Há um largo consenso sobre a necessidade de participação dos cidadãos nos processos de decisão política. Queixamo-nos do divórcio entre eleitores e eleitos, lamentamos o aumento sistemático da abstenção, acusamos a complexidade do sistema eleitoral e os mais pessimistas chegam a anunciar o fim da democracia. Andamos tão enredados em debates teóricos que esquecemos o óbvio. Promover a participação significa apenas ter a humildade de ouvir as pessoas antes, e não depois, de serem tomadas decisões.
Quem esteve, na passada quinta-feira, a ouvir o presidente da Câmara de Lisboa, Fernando Medina, numa sessão de apresentação pública do Plano ZER para retirar carros da Avenida da Liberdade, Baixa e Chiado, assistiu ao vivo aos problemas de excluir a participação dos cidadãos do arranque dos planos, limitando-a à apresentação do produto final. A sessão até começou bem quando Medina anunciou que o objetivo era reduzir a poluição e as emissões de carbono. No entanto, quando arriscou que pretendia aumentar o número de residentes na Baixa de Lisboa, a plateia, cerca de duas centenas de pessoas que mal cabiam na sala, começou, espontaneamente, a rir.
Depois seguiram-se um rol de duas dezenas de intervenções de residentes, trabalhadores e comerciantes com perguntas. «Até acredito que a equipa tenha bons arquitetos e engenheiros, mas de certeza que não têm um único comerciante». Juntavam-se queixas dos que diziam que o previsto para cargas e descargas destruiria os lojistas sem armazém, acrescentando «o tempo de estaleiro, por si, pode decretar a morte dos comerciantes… foi considerada esta preocupação?». Da parte dos moradores levantava-se a dúvida existencial: «Quem é, na verdade, considerado residente?»… «E os feirantes? Como é que vão trabalhar?».. «E o tuk-tuks?».. são responsáveis por grande parte do trânsito… continuam a entrar?»… «Eu só acredito nisto quando vir a Praça de Município fechada e os senhores a ir para o trabalho de bicicleta»…«Pensou nas pessoas de Lisboa?… É que o senhor é do Porto…e é preciso gostar de uma cidade».

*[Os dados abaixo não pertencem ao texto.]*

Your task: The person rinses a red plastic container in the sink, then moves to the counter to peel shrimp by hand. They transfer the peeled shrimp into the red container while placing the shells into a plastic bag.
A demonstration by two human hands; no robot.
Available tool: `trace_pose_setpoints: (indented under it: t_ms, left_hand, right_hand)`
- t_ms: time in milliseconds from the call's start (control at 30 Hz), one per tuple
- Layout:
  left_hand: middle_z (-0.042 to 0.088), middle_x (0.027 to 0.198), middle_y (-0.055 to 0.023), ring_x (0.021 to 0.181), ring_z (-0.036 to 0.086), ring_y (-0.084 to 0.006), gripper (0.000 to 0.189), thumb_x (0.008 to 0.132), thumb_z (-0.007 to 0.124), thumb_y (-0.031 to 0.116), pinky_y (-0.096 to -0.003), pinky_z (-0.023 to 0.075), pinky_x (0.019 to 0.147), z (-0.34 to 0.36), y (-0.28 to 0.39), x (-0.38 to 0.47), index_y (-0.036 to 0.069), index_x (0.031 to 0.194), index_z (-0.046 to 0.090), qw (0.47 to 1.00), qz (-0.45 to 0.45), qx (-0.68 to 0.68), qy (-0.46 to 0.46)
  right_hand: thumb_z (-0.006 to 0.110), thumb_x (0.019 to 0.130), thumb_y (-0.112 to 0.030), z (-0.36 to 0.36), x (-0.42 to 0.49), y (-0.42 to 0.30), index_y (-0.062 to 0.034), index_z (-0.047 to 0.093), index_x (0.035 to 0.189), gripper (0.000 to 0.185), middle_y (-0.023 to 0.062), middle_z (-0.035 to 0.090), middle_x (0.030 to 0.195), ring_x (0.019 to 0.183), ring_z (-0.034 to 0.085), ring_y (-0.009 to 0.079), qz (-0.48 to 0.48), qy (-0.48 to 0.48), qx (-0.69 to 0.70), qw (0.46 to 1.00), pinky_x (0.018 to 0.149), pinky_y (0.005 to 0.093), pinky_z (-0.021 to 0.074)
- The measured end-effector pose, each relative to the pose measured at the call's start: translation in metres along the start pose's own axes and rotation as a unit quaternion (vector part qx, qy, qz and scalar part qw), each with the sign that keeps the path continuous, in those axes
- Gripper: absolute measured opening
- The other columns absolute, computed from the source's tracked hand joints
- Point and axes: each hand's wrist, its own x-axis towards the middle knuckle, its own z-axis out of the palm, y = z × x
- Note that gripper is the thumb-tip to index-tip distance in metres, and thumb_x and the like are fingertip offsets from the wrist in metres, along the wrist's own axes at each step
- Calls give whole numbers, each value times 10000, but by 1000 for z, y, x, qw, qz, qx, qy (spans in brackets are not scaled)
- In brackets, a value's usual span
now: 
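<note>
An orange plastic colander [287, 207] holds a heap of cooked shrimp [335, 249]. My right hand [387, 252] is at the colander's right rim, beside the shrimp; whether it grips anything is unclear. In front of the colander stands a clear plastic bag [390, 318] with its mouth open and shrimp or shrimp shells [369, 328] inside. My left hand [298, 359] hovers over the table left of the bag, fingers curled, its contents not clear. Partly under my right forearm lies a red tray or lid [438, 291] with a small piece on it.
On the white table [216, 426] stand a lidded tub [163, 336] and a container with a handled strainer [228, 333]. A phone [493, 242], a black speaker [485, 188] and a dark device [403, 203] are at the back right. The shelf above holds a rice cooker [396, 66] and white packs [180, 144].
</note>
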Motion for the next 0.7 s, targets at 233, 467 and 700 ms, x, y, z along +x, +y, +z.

Incrédulo por não estar a receber uma ovação perante o objetivo de reduzir a poluição, e incomodado por uma obra, aparentemente fácil, encontrar tanta resistência, Medina lá foi dizendo que tudo iria ser considerado na proposta final, tomando consciência que a probabilidade de cumprir a agenda anunciada estaria cada vez mais distante. Para o fim, perante tanta indignação popular, rematou «vamos inverter os sentidos das laterais da Avenida para aquilo que eram antes de nós os termos trocado… pelo menos com isso, até os maiores críticos do Plano têm de concordar».
Aqui chegados, é preciso olhar para o detalhe do Plano, além das fotomontagens que circulam, com rigor, bom senso e ponderação. Devem ser ponderadas as necessidades das pessoas, corrigidas questões técnicas, e salvaguardado o valor patrimonial da Avenida da Liberdade, aparentemente transformada numa gigantesca rotunda a sul. Por agora, o alerta é simples. Elaborar um plano para a cidade sem ouvir, antes, quem nela vive é como costurar um fato à medida desconhecendo, por completo, as dimensões físicas de quem o vai vestir. O fato até pode parecer bonito no cabide, mas a probabilidade de lhe servir na justa medida é ZERo.